Copy out the entire listing precisely.
(Beginning of Recorded information)
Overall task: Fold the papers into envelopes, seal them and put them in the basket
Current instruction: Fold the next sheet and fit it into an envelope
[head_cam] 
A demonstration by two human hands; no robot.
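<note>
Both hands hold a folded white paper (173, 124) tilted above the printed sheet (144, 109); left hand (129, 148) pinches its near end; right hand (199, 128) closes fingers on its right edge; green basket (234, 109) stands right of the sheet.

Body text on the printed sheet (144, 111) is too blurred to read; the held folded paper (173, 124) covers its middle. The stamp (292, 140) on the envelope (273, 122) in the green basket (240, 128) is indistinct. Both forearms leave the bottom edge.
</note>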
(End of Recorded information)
## Solution to the exercise
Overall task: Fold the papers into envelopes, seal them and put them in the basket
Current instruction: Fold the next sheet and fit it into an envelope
[head_cam] 
A demonstration by two human hands; no robot.
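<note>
Both hands hold a folded white paper (173, 124) tilted above the printed sheet (144, 109); left hand (129, 148) pinches its near end; right hand (199, 128) closes fingers on its right edge; green basket (234, 109) stands right of the sheet.

Body text on the printed sheet (144, 111) is too blurred to read; the held folded paper (173, 124) covers its middle. The stamp (292, 140) on the envelope (273, 122) in the green basket (240, 128) is indistinct. Both forearms leave the bottom edge.
</note>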

What the exercise asked for is now complete.